A new research study published today in Science has provided compelling evidence that we inherit more than DNA from our parents.
While DNA is often considered the blueprint of life, this study describes another layer of inherited information that is found within the DNA packaging, giving our cells vital instructions on how to read the blueprint.
The researchers used the fruit fly, Drosophila, to investigate how instructions other than DNA are passed from parent fruit flies to their offspring.
They found that additional instructions are contained in the proteins that package DNA, and that these instructions are not only carried to the next generation, but their inheritance is essential for completion of embryo development and survival.
UNSW Conjoint Senior Lecturer Dr Ozren Bogdanovic, with Sydney’s Garvan Institute of Medical Research, contributed to the study, which was led by Dr Nicola Iovino at the Max Planck Institute of Immunobiology and Epigenetics in Germany.
Epigenetics is the study of changes in gene activity caused by factors other than alteration of the underlying genetic code itself. Epigenetic changes can involve chemical modifications of DNA, or as the researchers studied here, of histones – the proteins that package DNA in the cell.
Dr Bogdanovic, who runs the Developmental Epigenomics Laboratory in Garvan’s Genomics and Epigenetics Division, explains: “Dynamic modifications to the histones that package our DNA occur throughout our life, and we know that these histone changes affect whether our genes are turned on or off,” he says.
“Think of epigenetics as an overlay of information for the DNA blueprint, telling our cells precisely when to switch each gene on or off.
“The big question is whether these epigenetic changes can be transmitted to our children – and how.
“Over the past few years, we’ve seen growing observational evidence that environmental influences – diet, stress or trauma, for instance – can lead to changes in individuals that are passed down to their children and grandchildren. However, the biological mechanisms involved are still poorly understood.”

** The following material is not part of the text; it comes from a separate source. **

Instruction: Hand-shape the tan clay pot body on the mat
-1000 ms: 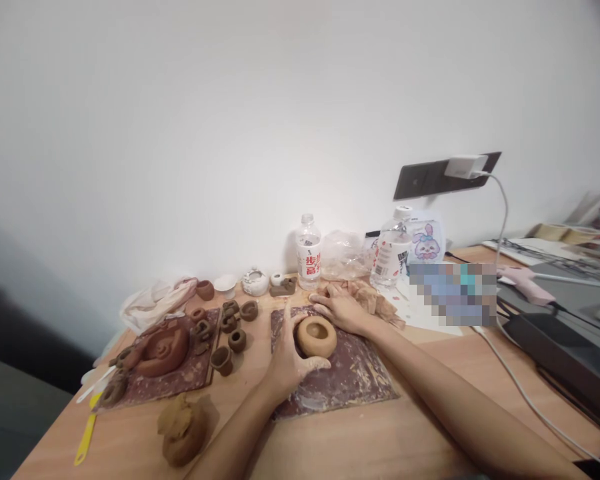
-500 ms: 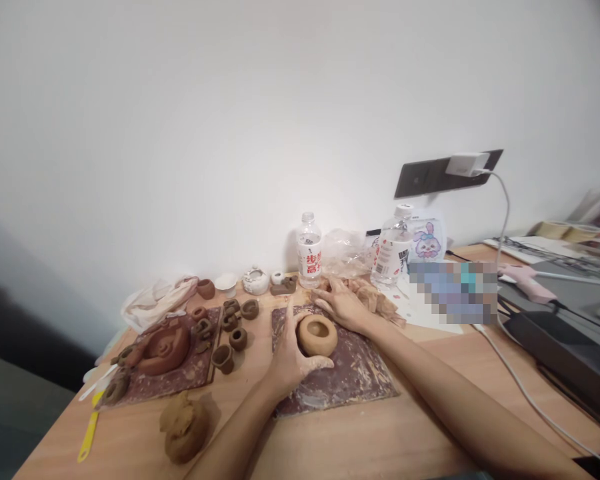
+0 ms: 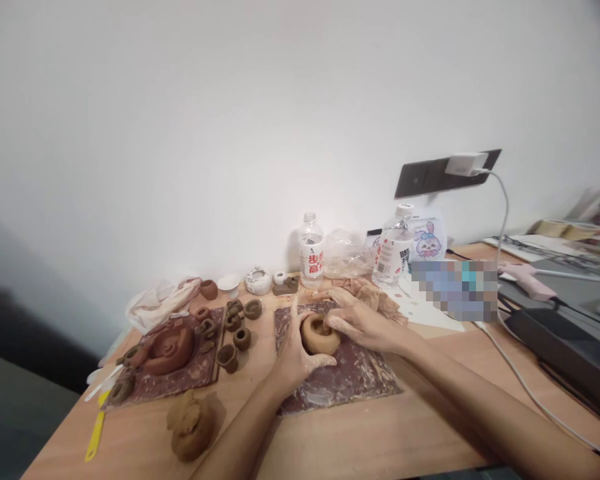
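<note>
A small round tan clay pot (image 3: 320, 341) with a hole in its top sits on a stained dark red board (image 3: 340, 387). My left hand (image 3: 295, 363) cups its left and near sides, the thumb lying along the front and the fingers pointing up on the far left. From the right, my right hand (image 3: 357, 322) reaches over the pot's rim. Its fingertips are bent at the opening, partly hiding it, with the index finger stretched above. Whether a fingertip presses the inner wall is hard to see.
Left of the pot stand several small brown clay cups (image 3: 227, 359) and a second board with a reddish clay piece (image 3: 173, 347). A clay lump (image 3: 193, 427) lies near my left forearm. Behind are a water bottle (image 3: 311, 253) and crumpled brown paper (image 3: 380, 300). A yellow spoon (image 3: 96, 433) lies left.
My right hand has come from the crumpled paper behind the board toward me, and its fingers are now at the pot's opening. My left hand stays around the pot.
</note>
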Tool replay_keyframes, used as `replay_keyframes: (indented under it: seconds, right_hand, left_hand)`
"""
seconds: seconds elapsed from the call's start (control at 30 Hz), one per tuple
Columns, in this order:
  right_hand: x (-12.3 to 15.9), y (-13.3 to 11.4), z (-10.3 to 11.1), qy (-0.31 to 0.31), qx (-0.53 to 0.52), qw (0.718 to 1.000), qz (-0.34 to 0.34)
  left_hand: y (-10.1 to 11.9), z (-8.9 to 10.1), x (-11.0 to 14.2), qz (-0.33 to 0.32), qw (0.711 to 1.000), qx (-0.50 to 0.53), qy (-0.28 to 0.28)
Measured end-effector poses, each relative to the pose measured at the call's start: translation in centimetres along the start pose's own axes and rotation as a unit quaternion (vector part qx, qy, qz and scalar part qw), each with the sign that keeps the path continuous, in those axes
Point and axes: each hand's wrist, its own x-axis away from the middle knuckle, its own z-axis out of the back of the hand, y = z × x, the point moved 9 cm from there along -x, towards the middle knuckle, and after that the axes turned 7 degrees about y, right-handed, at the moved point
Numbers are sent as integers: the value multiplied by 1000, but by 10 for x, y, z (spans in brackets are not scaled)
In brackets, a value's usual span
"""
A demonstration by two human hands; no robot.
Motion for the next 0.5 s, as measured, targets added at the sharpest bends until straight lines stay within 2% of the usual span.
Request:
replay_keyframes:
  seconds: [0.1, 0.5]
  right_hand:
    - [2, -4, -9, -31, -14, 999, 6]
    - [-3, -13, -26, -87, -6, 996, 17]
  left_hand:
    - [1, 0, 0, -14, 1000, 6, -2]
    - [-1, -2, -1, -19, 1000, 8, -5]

The research team zeroed in on a specific epigenetic mark termed ‘H3K27me3’. In the cell nucleus, DNA is tightly packed around many histone bundles, composed of five types of histones. ‘H3K27me3’ signifies chemical modification of histone number 3.

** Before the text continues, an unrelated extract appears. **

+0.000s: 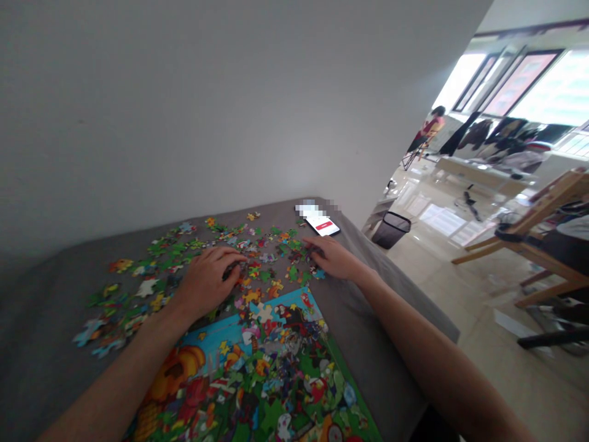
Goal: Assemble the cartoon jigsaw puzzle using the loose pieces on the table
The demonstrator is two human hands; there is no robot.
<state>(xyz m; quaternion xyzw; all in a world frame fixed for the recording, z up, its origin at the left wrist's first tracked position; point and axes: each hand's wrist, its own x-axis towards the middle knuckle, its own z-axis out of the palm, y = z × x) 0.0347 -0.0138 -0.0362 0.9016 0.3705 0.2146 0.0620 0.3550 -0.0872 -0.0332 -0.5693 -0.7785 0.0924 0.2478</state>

These marks are found in humans as well as fruit flies and are specifically distributed throughout the genome, where they are known to interact with DNA, turning genes off, or repressing gene expression.
The scientists used an advanced genome-wide method called ChIP-seq, which sequences a cell’s DNA and precisely maps the location of bound proteins. They found that the histone marks were present throughout the genome in newly fertilised fruit fly embryos, indicating that the embryos inherited the pattern of marks from their parents.
The researchers were then able to delete the histone marks from embryos by blocking the cellular enzyme that deposits the marks and were very surprised by their findings.
“Embryo development simply couldn’t progress without these epigenetic marks, meaning H3K27me3 is not only inherited, it is an essential regulator of development and vital for embryo survival,” says Dr Bogdanovic.
“In reproduction, when an egg is fertilised by a sperm cell, it undergoes extensive epigenetic reprogramming and, for a long time, it was assumed that any epigenetic traces from the parents were wiped away, leaving a clean DNA slate. This study definitively shows that this is not the case – we need some parental epigenetic traces to be left behind.
“Without this extra level of information, cells can’t interpret the DNA blueprint, and an organism cannot form.”
This is one of only a very few conclusive reports to demonstrate epigenetic mechanisms of transgenerational inheritance in animals, and the first one to comprehensively reveal the biological consequences of the loss of such a mechanism.
The research was performed on fruit flies, which have many biological mechanisms that are very similar to those in humans.
Dr Bogdanovic explains: “Thousands of fruit fly genes have human equivalents, so it is likely that what we observe in fruit flies is also happening in some way in people.”
Human DNA contains approximately 20,000 genes, which are programmed to produce an estimated two million types of proteins. Deciphering how the epigenetic mechanisms of controlling these genes are inherited down through generations is a growing area of research.
“We are just beginning to understand these mechanisms; until now, the role of histone modifications has been largely overlooked. While H3K27me3 plays a role in early embryo development, it is likely just one of many histone marks that can be transmitted down through generations, and others are likely to affect different stages of development, different organs or different biological processes,” says Dr Bogdanovic.
Professor Susan Clark, Head of Garvan’s Genomics and Epigenetics Division and President of the Australian Epigenetics Alliance, says the findings have far-reaching implications.
“This works signifies a huge step forward in our understanding of transgenerational epigenetic inheritance and may in part explain how the food we eat, the stresses we endure and our overall lifestyle could impact on the health of future generations,” Professor Clark says.
“We are delighted that Dr Bogdanovic has recently moved to Garvan to establish his own laboratory, where he and his team will continue to investigate the role of epigenetics in human health.”